Historical Context: The Senate Comic Book Hearings

A climactic event in The Adventures of Kavalier and Clay is a 1954 Senate hearing overseen by the Subcommittee on Juvenile Delinquency, also known as the Senate Comic Book Hearings. These hearings did in fact take place, with psychiatrist Dr. Fredric Wertham serving as the chief witness against the burgeoning comic-book industry. Wertham had made a splash earlier that year with the publication of his book Seduction of the Innocent, which claimed that lurid images of violence in popular comic books were exerting a pernicious influence on American youth. In this period, comics depicting often violent clashes between superheroes and criminals were rapidly gaining popularity, and the rise of this new genre coincided with a rise in youth crime so that many parents and educators saw a causal link between the two phenomena (González). Wertham’s book became the flashpoint for a moral panic.
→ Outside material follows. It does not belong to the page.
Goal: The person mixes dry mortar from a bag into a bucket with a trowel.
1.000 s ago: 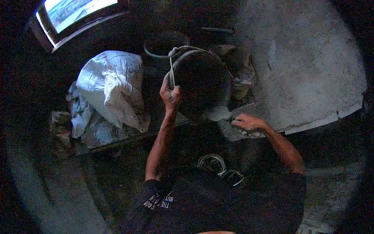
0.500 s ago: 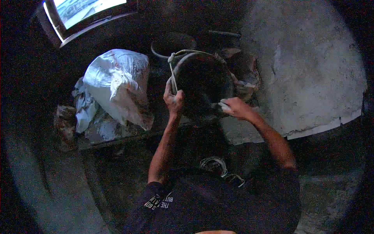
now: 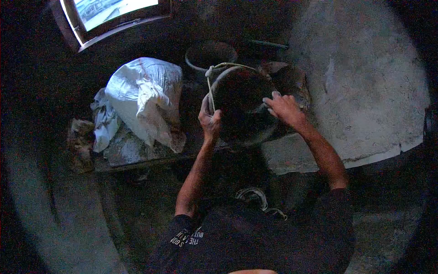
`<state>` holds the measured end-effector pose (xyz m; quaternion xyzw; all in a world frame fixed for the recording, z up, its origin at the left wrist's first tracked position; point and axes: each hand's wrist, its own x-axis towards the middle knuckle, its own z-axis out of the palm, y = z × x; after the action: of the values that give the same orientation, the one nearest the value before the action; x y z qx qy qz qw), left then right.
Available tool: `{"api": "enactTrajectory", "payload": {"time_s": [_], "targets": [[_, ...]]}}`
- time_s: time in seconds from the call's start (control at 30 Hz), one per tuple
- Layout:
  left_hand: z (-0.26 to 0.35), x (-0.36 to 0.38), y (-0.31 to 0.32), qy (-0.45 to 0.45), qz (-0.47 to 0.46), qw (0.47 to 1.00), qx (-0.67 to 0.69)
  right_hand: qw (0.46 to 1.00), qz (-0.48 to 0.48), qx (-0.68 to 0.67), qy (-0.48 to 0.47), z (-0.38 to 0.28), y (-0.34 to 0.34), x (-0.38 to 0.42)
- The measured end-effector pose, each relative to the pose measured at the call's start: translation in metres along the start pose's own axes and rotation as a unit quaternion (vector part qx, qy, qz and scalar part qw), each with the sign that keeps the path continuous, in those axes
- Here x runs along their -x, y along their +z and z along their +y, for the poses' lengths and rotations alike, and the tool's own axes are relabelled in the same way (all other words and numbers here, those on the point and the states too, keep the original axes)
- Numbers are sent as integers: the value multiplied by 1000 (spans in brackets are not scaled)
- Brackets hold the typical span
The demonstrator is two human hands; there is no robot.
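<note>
A dark round bucket (image 3: 244, 125) with a pale rope handle (image 3: 211, 86) sits on the work surface in front of me, its mouth tipped away and its inside too dark to make out. My left hand (image 3: 211, 121) is closed around the left rim, thumb along the near side by the rope. At the right rim is my right hand (image 3: 287, 109), fingers bent over the edge with greyish, dusty tips. A knot (image 3: 209, 72) in the rope stands out at the upper left of the rim.
Left of the bucket slumps a white woven sack (image 3: 146, 91), with crumpled brown material (image 3: 82, 141) beyond it. Another dark round container (image 3: 211, 55) stands behind. A large grey slab (image 3: 360, 100) lies to the right. A window (image 3: 116, 16) is at upper left; coiled pale cord (image 3: 253, 194) lies below.
My right hand has moved up along the bucket's right side, from its lower right to the rim, with the fingers more spread. The bucket appears more tilted; my left hand keeps its grip.
</note>
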<state>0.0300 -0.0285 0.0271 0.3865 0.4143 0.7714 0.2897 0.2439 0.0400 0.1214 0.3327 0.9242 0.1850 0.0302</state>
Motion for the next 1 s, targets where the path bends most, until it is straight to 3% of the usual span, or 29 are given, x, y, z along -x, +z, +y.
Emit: {"api": "enactTrajectory", "payload": {"time_s": [0.17, 0.23, 0.33, 0.4, 0.47, 0.57, 0.63, 0.7, 0.73, 0.83, 0.93, 1.0], "targets": [[8, 1, -7, -21, 13, 999, -42, 981, -97, -160, -43, 27, 1, -40], [7, 1, -10, -21, 21, 998, -55, 908, -231, -334, -99, 33, 19, -50], [1, -1, -13, -2, 26, 998, -52, 889, -304, -341, -27, 29, 12, -54], [4, -1, -12, -60, 21, 997, -51, 897, -284, -333, -60, 38, 19, -56], [0, -2, -13, -39, 29, 998, -44, 906, -261, -320, -94, 45, 24, -59], [-14, -4, -15, -8, 39, 999, -32, 909, -278, -310, -11, 42, 17, -55], [-9, -6, -16, 5, 44, 999, -27, 953, -174, -237, -73, 38, 14, -55], [-7, -5, -18, -49, 43, 997, -47, 969, -176, -172, -40, 20, 14, -54], [-9, -6, -18, -49, 40, 997, -47, 978, -180, -107, -9, 10, 12, -54], [-16, -6, -22, -45, 31, 998, -43, 975, -210, -78, -8, -10, 23, -55], [-15, -6, -21, -64, 40, 997, -15, 977, -172, -118, -42, -7, 47, -45], [-10, -10, -23, -14, 41, 996, -82, 976, -138, -147, -78, -7, 46, -40]]}}
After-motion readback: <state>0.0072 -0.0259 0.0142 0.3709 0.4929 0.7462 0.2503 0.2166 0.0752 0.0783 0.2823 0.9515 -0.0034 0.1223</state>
In the hearings, Wertham drew a direct comparison between comic books and Nazi propaganda, stating, “I think Hitler was a beginner compared to the comic-book industry. They get the children much younger” (94). This incendiary claim offers a direct contrast with Joe Kavalier’s own view of his work. Having escaped the Holocaust himself, Joe sees his work in The Escapist as offering hope that freedom is possible and that even enemies as powerful as the German state can be thwarted. Nonetheless, Joe does struggle with the moral weight of his work. Though he believes in the moral value of his comics as a form of catharsis, he also worries that, in offering the fantasy of a strong man who rights wrongs, he may be inadvertently empowering bullies—exactly the opposite of what he hopes to do.

In Seduction of the Innocent, Wertham also claimed that there was a sexual or romantic subtext to the relationships between superheroes and their younger male sidekicks. This claim lent fuel to virulently anti-gay stereotypes suggesting that gay men preyed on adolescent boys. In the novel, Sam Clay—who is both gay and a comic-book writer—strongly rejects Wertham’s claim: 

Dr. Frederic Wertham was an idiot; it was obvious that Batman was not intended, consciously or unconsciously, to play Robin’s corruptor: he was meant to stand in for his father, and by extension for the absent, indifferent, vanishing fathers of the comic-book-reading boys of America (631).

This alternative reading echoes Joe’s view of their shared art form: Comic books, like all works of art, exist to heal emotional wounds.